There has never been a tremor, let alone an earthquake, of this magnitude, in this area of the Philippines. Yesterday, I was driving my tricycle home from town when the first tremor shook the earth and the nerves of the people. As I was soon to discover, Emelie and her sister, Jane had run out of the house into the yard. On the way out, Jane grabbed her granddaughter (our little two year-old) Shane, and her 9 month-old, Meagan, off the porch and whisked them out to the yard with her.

But I wasn't aware of any of this. The center of the quake was about 40 miles from us, on the neighboring island of Negros. Many of our area's residents told me later, just how traumatic it was. The quake hit 6.9 on the Richter Scale. However, my tricycle - a motor scooter with a side car - rattles its way to the equivalent of about 8.0 on that same scale. So, my shake-rattle-and-roll machine kept me from feeling the quivering earth.

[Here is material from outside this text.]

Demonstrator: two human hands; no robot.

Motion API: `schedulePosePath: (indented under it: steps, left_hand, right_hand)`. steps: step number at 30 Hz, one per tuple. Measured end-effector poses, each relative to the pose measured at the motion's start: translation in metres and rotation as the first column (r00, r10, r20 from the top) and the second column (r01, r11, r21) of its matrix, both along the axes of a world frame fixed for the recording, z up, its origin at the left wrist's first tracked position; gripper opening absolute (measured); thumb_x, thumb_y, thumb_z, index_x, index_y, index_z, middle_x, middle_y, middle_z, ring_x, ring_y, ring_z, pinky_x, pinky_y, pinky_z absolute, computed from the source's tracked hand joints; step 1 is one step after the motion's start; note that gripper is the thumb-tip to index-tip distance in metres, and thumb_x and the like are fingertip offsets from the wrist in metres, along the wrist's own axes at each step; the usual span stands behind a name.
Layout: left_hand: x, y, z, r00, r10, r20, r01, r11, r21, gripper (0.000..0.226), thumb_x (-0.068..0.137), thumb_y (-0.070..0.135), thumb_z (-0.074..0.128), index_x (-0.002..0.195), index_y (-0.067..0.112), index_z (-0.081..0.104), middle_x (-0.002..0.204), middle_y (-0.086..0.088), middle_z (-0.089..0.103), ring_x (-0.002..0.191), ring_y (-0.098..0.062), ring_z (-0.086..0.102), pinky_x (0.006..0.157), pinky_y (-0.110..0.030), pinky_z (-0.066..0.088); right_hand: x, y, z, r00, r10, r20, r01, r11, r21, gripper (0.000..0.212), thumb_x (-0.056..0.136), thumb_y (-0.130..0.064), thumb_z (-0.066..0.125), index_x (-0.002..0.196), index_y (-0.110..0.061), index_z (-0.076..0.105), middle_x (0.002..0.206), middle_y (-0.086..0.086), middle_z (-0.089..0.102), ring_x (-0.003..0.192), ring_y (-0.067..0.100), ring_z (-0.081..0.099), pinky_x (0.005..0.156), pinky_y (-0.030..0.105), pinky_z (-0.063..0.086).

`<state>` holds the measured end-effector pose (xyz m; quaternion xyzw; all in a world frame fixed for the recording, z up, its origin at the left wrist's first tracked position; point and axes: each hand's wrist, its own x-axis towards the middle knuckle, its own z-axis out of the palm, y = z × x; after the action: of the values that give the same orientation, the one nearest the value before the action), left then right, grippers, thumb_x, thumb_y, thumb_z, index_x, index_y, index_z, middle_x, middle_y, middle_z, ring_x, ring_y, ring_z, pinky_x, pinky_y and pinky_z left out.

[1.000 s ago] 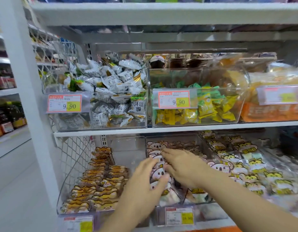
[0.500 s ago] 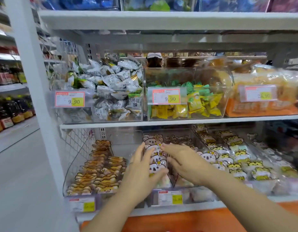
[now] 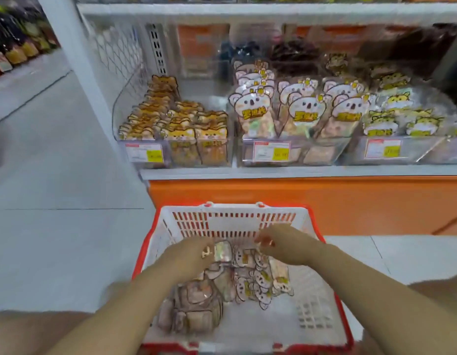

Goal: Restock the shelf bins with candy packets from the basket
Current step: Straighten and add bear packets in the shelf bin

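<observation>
A red-and-white basket [image 3: 322, 316] stands on the floor below the shelf. Inside it lie several koala candy packets [image 3: 250, 280] and a pile of brownish packets [image 3: 194, 311]. My left hand [image 3: 189, 254] reaches down into the basket with its fingertips at a shiny packet [image 3: 222, 253]; blur hides whether it grips the packet. Just above the koala packets hovers my right hand [image 3: 281, 247], fingers loosely curled and holding nothing. On the shelf, the middle clear bin [image 3: 325, 155] holds upright koala packets [image 3: 299, 108].
A clear bin of orange bear packets [image 3: 176, 124] stands to the left of the koala bin, and a bin of yellow tiger packets [image 3: 401, 124] to its right. An orange plinth [image 3: 273, 201] runs under the shelf. Grey floor [image 3: 55, 201] lies to the left.
Both hands have left the koala bin on the shelf and dropped into the basket. The view has tilted down from the shelves to the basket.
</observation>
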<state>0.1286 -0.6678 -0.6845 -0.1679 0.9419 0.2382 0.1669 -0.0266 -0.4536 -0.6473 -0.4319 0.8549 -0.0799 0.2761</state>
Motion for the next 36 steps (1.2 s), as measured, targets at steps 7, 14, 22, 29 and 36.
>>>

I had just sold a bicycle to a woman named Jam and I was taking her and her daughter and the bike, to her home in Guiwanon, a few miles further up the national highway than our rental house. Along both sides of the street, people had gathered to share their personal experiences of the tremors, and to discuss what might yet come. Since this was a first for Cebu, no one knew what to expect. I wondered why they had gathered as I still had no knowledge of the quake.

After pulling up in front of Jam's house, in the midst of a group of residents, Jam's husband, Romel, told us what happened. Other people there were either chattering or making cell phone calls to family and friends.

When I got home, Emelie told me how scared she and Jane were. She said the house was making strange noises as the moving ground put a serious strain on the steel and the cement blocks. A few minutes later, the Ginatilan fire truck passed, blaring an excited warning for residents living by the sea to move to higher ground, in case a tsunami, an enormous wall of water, is formed from the earthquake if it is under the sea.

Well, the tsunami never came, but a false alarm in Cebu City panicked crowds of people and sent them running in all directions to escape the rumored tsunami.

There were about 8 or 9 separate tremors over the course of the day and the night that followed. I had never experienced anything like it. The earth is a solid sphere, isn't it? It can't break apart, right? We depend on its stability without question or even thought. It's taken for granted that the earth does not move under our feet and fall apart in random places. Under every thought and thing we do lies an assumption that the earth is there to support us. We walk, over the earth. We drive a car, on solid ground. Instability is the stuff of water and air - where airplanes and boats waft and wobble - not the ground where our houses sit, where we sit comfortably in the evening watching the tube, relaxed as if the world is a safe place to be.